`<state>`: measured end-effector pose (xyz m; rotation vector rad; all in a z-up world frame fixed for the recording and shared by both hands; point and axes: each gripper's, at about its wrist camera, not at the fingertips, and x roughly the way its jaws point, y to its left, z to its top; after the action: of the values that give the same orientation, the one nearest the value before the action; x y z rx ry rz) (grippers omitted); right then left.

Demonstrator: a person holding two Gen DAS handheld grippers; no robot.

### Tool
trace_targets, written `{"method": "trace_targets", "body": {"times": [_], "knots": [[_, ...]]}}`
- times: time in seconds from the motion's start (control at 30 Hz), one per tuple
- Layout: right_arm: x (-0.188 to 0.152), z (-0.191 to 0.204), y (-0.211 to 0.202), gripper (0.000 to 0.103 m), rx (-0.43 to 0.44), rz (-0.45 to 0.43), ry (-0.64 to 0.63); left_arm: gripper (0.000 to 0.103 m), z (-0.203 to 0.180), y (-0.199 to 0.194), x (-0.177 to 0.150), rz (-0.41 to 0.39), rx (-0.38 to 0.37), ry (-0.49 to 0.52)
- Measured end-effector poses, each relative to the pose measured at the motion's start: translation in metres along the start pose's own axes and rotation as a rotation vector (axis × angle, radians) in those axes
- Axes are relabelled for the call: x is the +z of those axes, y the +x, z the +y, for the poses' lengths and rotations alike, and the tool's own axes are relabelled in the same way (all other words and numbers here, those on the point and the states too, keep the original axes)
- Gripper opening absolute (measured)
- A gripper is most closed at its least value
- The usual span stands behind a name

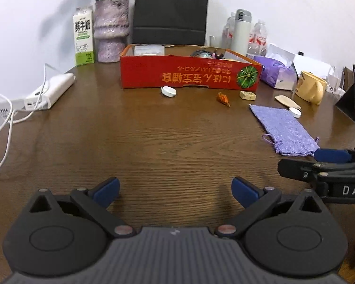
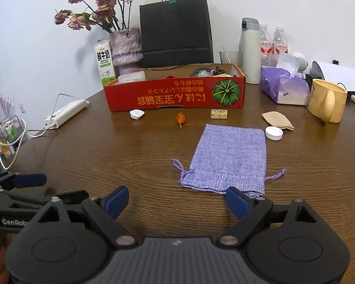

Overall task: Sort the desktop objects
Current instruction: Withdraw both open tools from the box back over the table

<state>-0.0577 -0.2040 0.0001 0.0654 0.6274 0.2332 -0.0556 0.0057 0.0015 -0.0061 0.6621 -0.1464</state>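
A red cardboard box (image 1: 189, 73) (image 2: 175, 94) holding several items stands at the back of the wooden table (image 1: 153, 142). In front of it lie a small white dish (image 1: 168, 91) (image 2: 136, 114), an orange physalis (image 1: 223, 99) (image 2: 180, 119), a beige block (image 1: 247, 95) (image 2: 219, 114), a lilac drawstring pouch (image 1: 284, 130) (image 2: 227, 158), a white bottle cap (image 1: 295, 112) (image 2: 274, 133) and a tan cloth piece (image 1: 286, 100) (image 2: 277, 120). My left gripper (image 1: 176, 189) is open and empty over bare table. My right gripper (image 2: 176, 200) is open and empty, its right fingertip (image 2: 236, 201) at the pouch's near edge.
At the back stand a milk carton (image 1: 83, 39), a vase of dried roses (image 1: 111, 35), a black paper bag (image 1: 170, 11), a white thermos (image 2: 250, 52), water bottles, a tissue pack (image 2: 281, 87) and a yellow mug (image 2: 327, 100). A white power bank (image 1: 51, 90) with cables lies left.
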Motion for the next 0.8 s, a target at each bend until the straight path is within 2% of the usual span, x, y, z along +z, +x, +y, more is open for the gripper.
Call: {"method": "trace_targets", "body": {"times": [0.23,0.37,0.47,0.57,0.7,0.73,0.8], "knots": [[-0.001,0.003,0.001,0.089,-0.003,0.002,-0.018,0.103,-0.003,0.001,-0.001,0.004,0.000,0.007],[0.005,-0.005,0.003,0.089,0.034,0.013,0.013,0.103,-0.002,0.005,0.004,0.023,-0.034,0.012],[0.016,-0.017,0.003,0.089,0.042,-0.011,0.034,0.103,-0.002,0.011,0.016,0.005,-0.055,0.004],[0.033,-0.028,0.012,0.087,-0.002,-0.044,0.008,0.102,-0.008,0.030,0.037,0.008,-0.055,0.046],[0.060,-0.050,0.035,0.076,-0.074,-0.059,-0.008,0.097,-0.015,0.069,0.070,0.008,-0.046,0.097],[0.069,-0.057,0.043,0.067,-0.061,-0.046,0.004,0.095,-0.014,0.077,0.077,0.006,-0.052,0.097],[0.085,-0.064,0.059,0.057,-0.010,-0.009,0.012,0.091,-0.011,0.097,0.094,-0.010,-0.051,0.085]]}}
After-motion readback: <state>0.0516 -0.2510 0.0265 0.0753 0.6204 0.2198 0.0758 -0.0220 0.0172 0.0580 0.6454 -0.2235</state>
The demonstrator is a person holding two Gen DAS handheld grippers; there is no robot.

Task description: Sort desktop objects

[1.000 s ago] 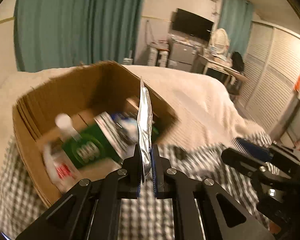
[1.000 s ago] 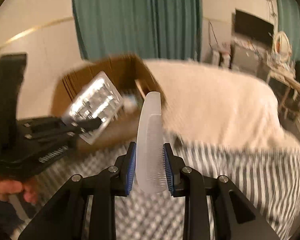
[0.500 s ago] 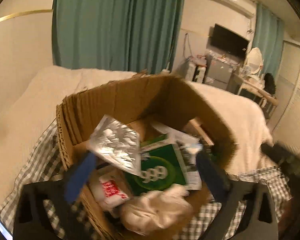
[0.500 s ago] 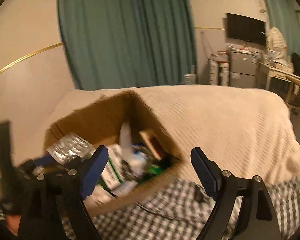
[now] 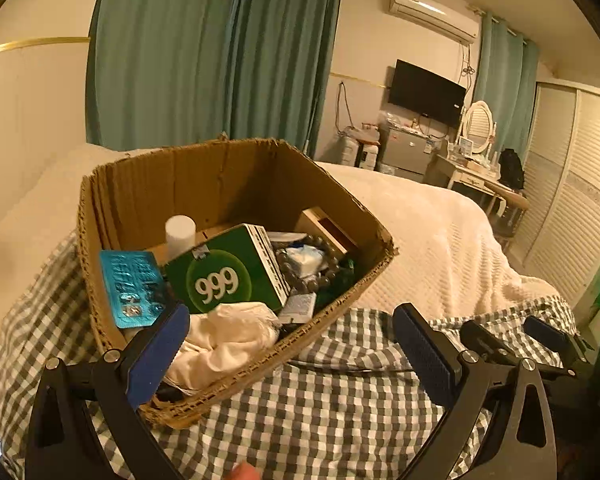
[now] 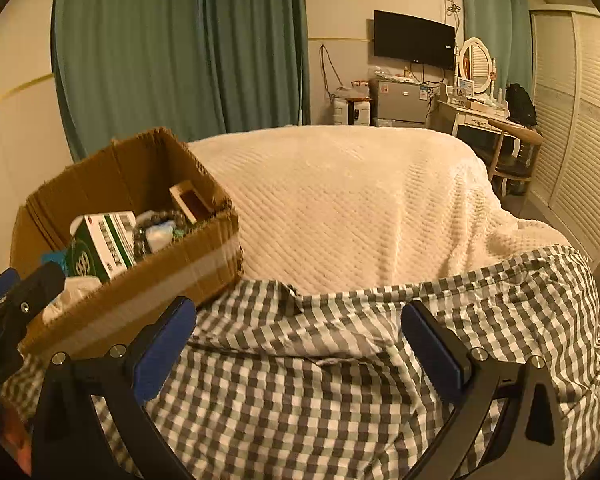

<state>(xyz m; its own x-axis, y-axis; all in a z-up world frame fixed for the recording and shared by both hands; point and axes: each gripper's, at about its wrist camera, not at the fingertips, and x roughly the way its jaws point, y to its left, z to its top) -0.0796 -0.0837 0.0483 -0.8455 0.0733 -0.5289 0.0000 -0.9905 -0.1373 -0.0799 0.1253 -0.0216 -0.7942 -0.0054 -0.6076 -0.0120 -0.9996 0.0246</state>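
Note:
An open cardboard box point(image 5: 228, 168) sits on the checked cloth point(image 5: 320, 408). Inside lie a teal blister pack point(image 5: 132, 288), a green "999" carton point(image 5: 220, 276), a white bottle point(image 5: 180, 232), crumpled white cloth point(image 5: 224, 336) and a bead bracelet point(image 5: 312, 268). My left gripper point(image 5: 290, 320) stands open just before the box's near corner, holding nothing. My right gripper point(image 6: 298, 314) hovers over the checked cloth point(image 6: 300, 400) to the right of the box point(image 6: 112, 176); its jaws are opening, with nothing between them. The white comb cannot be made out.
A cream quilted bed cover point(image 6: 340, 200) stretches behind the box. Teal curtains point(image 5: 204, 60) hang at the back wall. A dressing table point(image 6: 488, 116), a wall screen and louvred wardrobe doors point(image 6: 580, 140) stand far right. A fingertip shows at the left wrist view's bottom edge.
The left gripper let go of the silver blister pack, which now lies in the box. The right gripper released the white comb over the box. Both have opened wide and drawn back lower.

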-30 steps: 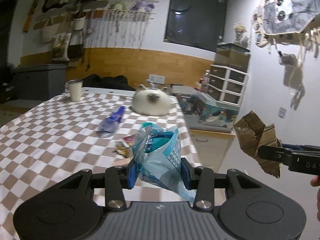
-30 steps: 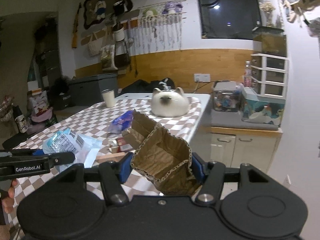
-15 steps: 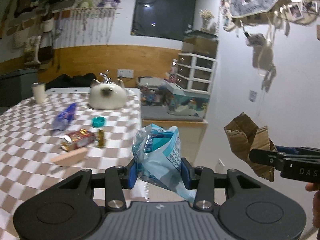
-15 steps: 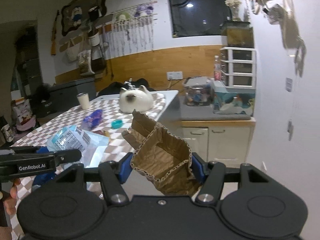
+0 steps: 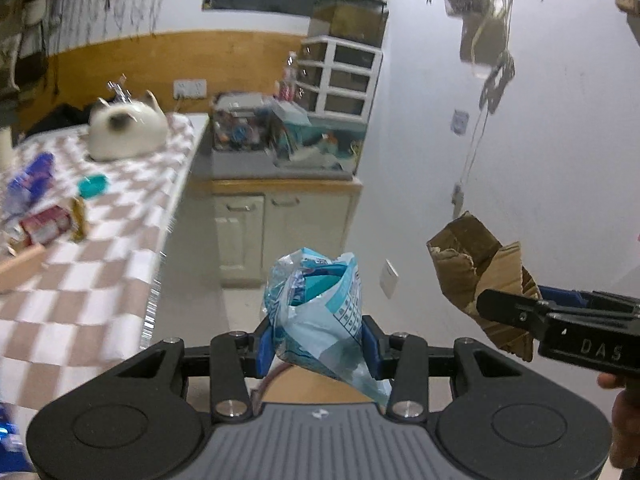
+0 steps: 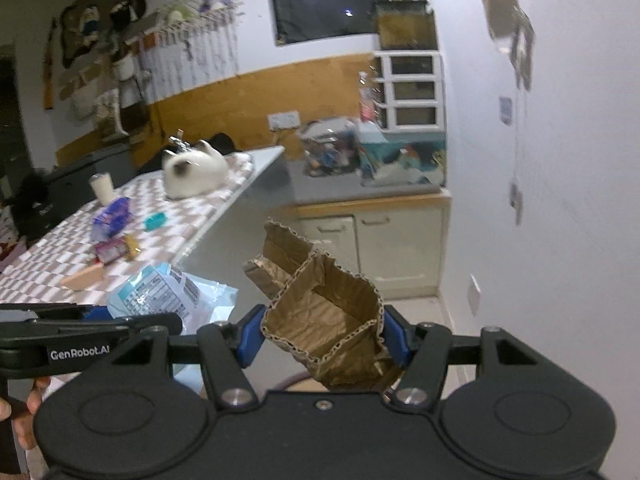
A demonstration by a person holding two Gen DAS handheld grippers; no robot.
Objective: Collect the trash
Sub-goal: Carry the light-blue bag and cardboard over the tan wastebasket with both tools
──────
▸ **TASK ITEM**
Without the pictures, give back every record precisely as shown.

▸ **TASK ANSWER**
`<state>`: measured end-effector pose (xyz m; rotation vector rad; all in a z-up world frame fixed for the recording and shared by both hands; point and axes: each gripper's, at about its wrist camera, not at the fingertips, and x roughly the way its jaws point, y to its left, z to its top; after the action: of the values that give the same orientation, the one nearest the value before the action; x y z rx ry rz) (grippers omitted); right then left.

Demonstrator: a person holding two Gen DAS handheld grippers; no robot.

### Tool
trace_targets, written `{"method": "trace_targets", "body": {"times": [_], "knots": [[_, ...]]}}`
- times: time in seconds from the motion's start (control at 30 Hz), one per tuple
- Layout: right_arm: x (-0.188 to 0.152), z (-0.191 to 0.204), y (-0.211 to 0.202), gripper (0.000 to 0.103 m), rx (-0.43 to 0.44), rz (-0.45 to 0.43), ry (-0.64 to 0.63); left_arm: gripper (0.000 to 0.103 m), z (-0.203 to 0.180), y (-0.199 to 0.194), x (-0.177 to 0.150), rz (-0.41 to 0.39), rx (-0.38 to 0.37), ry (-0.49 to 0.52)
- Measured end-effector poses, each relative to the pose measured at the motion's start: translation in metres along the start pose's own axes and rotation as a rotation vector (axis × angle, radians) in those axes
- Axes are relabelled for the call: x is the +z of those axes, y the +x, z the +y, for the poses' lengths and rotations alike, and the tool's own axes are relabelled in the same way (all other words and numbers here, those on the point and the states too, keep the original axes)
- Gripper opening absolute (measured)
- A gripper is most closed at its least value
- The usual span stands behind a name


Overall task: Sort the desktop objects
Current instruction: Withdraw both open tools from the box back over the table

<state>-0.0577 -0.2040 0.0001 0.0654 0.6274 0.2332 -0.0556 0.0057 0.0015 -0.0061 0.6621 -0.1464</state>
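A red cardboard box (image 1: 189, 73) (image 2: 175, 94) holding several items stands at the back of the wooden table (image 1: 153, 142). In front of it lie a small white dish (image 1: 168, 91) (image 2: 136, 114), an orange physalis (image 1: 223, 99) (image 2: 180, 119), a beige block (image 1: 247, 95) (image 2: 219, 114), a lilac drawstring pouch (image 1: 284, 130) (image 2: 227, 158), a white bottle cap (image 1: 295, 112) (image 2: 274, 133) and a tan cloth piece (image 1: 286, 100) (image 2: 277, 120). My left gripper (image 1: 176, 189) is open and empty over bare table. My right gripper (image 2: 176, 200) is open and empty, its right fingertip (image 2: 236, 201) at the pouch's near edge.
At the back stand a milk carton (image 1: 83, 39), a vase of dried roses (image 1: 111, 35), a black paper bag (image 1: 170, 11), a white thermos (image 2: 250, 52), water bottles, a tissue pack (image 2: 281, 87) and a yellow mug (image 2: 327, 100). A white power bank (image 1: 51, 90) with cables lies left.
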Motion for the next 0.8 s, a target at each bend until the straight path is within 2% of the usual span, x, y, z along +z, +x, +y, more is open for the gripper.
Call: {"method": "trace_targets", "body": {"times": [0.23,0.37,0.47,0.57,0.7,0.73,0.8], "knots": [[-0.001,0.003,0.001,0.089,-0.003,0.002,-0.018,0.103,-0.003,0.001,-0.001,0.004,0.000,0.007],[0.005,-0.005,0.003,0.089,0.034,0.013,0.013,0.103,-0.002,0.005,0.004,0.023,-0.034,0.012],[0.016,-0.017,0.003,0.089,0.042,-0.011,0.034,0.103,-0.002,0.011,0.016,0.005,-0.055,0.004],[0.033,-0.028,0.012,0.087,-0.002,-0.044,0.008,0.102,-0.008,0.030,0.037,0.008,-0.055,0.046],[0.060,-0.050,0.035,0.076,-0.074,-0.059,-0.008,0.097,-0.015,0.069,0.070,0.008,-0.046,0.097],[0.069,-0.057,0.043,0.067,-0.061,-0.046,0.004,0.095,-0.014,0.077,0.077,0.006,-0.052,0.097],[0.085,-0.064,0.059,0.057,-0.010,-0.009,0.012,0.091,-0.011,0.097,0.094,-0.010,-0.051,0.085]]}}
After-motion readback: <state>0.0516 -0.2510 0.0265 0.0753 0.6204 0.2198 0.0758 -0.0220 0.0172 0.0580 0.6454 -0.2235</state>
The demonstrator is a person holding two Gen DAS handheld grippers; there is no robot.

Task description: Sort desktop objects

[1.000 s ago] 
[1.000 s ago] 
[0.500 s ago] 
[0.500 s ago] 
[now] 
[now] 

<state>(xyz m; its own x-axis, y-axis; all in a z-up world frame fixed for the recording and shared by both hands; point and axes: each gripper's, at about its wrist camera, not at the fingertips, and x roughly the way its jaws point, y to its left, z to its top) -0.0796 -0.0837 0.0483 -0.8455 0.0733 -0.5289 0.0000 -0.9905 -0.1373 -0.0799 0.1253 -0.0216 -0.7942 -0.0054 -0.6076 -0.0120 -0.9996 0.0246</state>
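Note:
An open cardboard box point(image 5: 228, 168) sits on the checked cloth point(image 5: 320, 408). Inside lie a teal blister pack point(image 5: 132, 288), a green "999" carton point(image 5: 220, 276), a white bottle point(image 5: 180, 232), crumpled white cloth point(image 5: 224, 336) and a bead bracelet point(image 5: 312, 268). My left gripper point(image 5: 290, 320) stands open just before the box's near corner, holding nothing. My right gripper point(image 6: 298, 314) hovers over the checked cloth point(image 6: 300, 400) to the right of the box point(image 6: 112, 176); its jaws are opening, with nothing between them. The white comb cannot be made out.
A cream quilted bed cover point(image 6: 340, 200) stretches behind the box. Teal curtains point(image 5: 204, 60) hang at the back wall. A dressing table point(image 6: 488, 116), a wall screen and louvred wardrobe doors point(image 6: 580, 140) stand far right. A fingertip shows at the left wrist view's bottom edge.
The left gripper let go of the silver blister pack, which now lies in the box. The right gripper released the white comb over the box. Both have opened wide and drawn back lower.
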
-30 steps: 
-30 steps: 
-15 steps: 
-15 steps: 
+0 steps: 
+0 steps: 
A demonstration by a person holding two Gen DAS handheld grippers; no robot.
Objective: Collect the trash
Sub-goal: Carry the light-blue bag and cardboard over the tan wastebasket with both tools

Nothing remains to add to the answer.